L'affranchie

Lorsque Amanda se pointe au Lucky bastard, son bar à vin fétiche du IIIème, le type est déjà là. La trentaine finissante, un look hipster exhumé des années 2000. Il porte des lunettes trop fines pour son visage, une barbe savamment taillée ainsi qu’un t-shirt MTV, d’époque si l’on en juge par l’état miteux du tissu.

Le logo caractéristique de la fameuse chaîne musicale la téléporte fissa en 1993. Elle se revoit dans le salon de l’appart’ familial du boulevard Magenta, à mettre le volume au max quand passaient ses clips favoris : Cryin', le hit d'Aerosmith, Sting et son It's probably me, R.E.M., Everybody hurts, Soul Asylum, Runaway train...

-       Sympa ton t-shirt, tu marques des points ! s’exclame-t-elle tout en prenant place face à lui.

-       Oh ça… j’l’ai chiné sur Vinted. J’aime bien son p’tit côté rétro. Mais à dire vrai, j’suis pas vraiment branché musique.

-       Ah. Perso, ça me rappelle mes tout premiers cds, mes toutes premières soirées…

-       Tes tout premiers baisers ? 

-       Aussi, oui. 

-       Belle comme tu es, t'as dû commencer tôt. J'suis certain que tu embrasses bien.

Saoulée d’entrée par sa lourdeur, elle interpelle l’un des serveurs et commande un verre de Fixin, un Bourgogne bio qu’elle affectionne. 

Elle l’écoute déballer sa vie d’intermittent sans ambition en acquiesçant religieusement entre deux gorgées dégluties. Le mec fait peine, plus encore quand elle l’éconduit moins d’une heure plus tard sur le trottoir de la rue Commines.
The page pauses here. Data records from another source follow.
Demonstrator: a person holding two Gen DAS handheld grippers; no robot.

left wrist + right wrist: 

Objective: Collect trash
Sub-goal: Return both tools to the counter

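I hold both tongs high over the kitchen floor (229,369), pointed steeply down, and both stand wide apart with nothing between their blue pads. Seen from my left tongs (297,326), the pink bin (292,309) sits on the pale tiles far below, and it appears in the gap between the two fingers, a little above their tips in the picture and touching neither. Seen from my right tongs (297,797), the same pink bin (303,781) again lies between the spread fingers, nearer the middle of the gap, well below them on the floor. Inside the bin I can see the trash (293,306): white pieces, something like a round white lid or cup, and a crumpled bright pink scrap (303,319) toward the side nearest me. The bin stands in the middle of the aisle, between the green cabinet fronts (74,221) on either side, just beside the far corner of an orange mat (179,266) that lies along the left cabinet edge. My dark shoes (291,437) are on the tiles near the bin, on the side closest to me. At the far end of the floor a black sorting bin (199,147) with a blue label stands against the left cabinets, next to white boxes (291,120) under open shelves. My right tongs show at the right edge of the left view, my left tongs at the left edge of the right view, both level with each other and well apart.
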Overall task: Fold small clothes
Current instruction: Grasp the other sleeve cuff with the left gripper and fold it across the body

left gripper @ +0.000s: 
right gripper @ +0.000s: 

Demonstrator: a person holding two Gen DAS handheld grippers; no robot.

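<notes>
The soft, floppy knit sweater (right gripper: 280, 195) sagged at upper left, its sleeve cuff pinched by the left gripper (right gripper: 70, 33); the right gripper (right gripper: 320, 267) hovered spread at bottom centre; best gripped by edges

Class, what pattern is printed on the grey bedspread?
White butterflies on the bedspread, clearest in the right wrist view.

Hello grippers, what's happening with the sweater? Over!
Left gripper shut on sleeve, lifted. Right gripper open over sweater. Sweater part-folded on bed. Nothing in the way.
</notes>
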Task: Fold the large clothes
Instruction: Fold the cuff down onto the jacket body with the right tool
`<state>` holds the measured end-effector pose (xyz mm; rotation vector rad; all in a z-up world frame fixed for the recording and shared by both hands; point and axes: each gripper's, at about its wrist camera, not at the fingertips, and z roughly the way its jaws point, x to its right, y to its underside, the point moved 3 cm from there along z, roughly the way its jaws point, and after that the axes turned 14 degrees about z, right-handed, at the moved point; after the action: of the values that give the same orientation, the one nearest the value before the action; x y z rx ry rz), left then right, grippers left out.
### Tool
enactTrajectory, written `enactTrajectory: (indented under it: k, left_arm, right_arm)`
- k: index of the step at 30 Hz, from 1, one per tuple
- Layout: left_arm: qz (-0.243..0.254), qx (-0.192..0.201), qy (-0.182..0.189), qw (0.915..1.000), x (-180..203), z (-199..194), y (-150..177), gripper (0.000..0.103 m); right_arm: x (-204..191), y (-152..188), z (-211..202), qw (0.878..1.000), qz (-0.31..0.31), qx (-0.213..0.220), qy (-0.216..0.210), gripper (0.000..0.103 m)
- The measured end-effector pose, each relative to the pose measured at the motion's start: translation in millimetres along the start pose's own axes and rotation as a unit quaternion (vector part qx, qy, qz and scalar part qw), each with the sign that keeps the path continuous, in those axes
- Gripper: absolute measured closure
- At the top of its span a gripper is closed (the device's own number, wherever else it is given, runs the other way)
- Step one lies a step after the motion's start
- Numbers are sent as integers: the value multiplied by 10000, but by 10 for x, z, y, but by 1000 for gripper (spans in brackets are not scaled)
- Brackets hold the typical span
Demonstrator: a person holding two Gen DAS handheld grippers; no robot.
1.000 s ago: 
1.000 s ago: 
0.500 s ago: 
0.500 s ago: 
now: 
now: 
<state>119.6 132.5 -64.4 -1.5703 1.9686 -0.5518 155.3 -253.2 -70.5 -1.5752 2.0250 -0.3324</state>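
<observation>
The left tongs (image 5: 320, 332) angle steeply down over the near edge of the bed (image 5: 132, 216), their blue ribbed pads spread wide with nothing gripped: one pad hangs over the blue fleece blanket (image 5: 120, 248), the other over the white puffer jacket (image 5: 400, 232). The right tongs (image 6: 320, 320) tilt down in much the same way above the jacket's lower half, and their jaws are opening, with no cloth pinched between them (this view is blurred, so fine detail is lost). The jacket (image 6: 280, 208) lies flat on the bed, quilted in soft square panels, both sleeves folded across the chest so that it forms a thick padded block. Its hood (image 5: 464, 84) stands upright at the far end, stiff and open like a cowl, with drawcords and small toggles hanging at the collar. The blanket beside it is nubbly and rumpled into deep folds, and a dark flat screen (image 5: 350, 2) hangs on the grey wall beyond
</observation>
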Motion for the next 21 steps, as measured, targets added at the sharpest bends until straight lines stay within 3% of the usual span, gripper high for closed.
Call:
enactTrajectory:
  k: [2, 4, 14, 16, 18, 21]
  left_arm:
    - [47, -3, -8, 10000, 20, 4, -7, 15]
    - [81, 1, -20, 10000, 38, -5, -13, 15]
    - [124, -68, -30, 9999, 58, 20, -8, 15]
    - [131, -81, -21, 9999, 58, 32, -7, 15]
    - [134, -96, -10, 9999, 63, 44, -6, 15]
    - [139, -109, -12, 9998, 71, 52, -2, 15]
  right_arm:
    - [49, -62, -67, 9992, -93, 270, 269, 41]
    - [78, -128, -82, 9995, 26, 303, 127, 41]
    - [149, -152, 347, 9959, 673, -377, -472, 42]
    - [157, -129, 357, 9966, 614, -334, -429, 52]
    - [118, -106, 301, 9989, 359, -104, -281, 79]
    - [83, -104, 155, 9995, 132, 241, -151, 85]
De retour dans son appart’ mansardé de la rue Debelleyme, elle se sert un verre de Brouilly, se connecte sur la chaîne YouTube de MTV. Sourire aux lèvres, elle enchaîne de vieux clips d’époque en savourant sa solitude jusqu’à tomber sur 4 Non Blondes et leur succès XL, What’s up. Dès les premiers accords de gratte elle se rue sur son Mac, prête à presser sur skip. Elle se retient in extremis, part en arrière sur son Chester, ferme les yeux. Elle visualise sa mère en larmes qui fait irruption dans sa chambre ce jour de juin 93, le combiné France Telecom en main, son visage déformé par la douleur, lui hurlant la mort de son père, écrasé par un char dans une rue de Belgrade au cours d’un reportage en pleine guerre d’ex-Yougoslavie. Les jours d’après, elle s’en souvient aussi. Prostrée dans son lit, ses écouteurs de baladeur vissés sur les oreilles, à écouter What’s up du matin jusqu’au soir. Plus tard la prise en charge, les soins, l’addiction au lorazépam, les séjours à l’hosto. Finalement, le bout du tunnel. 

Le morceau terminé, elle va pour le remettre puis s’interrompt. Le réentendre 30 ans après l’a secouée sans pour autant la mettre à terre. Elle se sent de le repasser mais au fond dans quel but ? Elle éprouve un profond bien-être en prenant conscience d’à quel point elle est en paix avec elle-même comme avec son passé. 

Elle coupe YouTube, ferme l’ordi quand son téléphone vibre sur le verre de la table basse. Le type du rencard désastreux qui lui envoie un lien Vinted vers un t-shirt MTV avec le logo de la chaîne imprimé couleur rose pétard. Elle esquisse un sourire en coin, met l’article dans ses favoris, coupe son portable, file se coucher, heureuse en songeant que ce soir elle s’endormira seule, sans benzodiazépine en guise de camisole chimique ni Tinder boy d'une nuit aux airs de prothèse affective.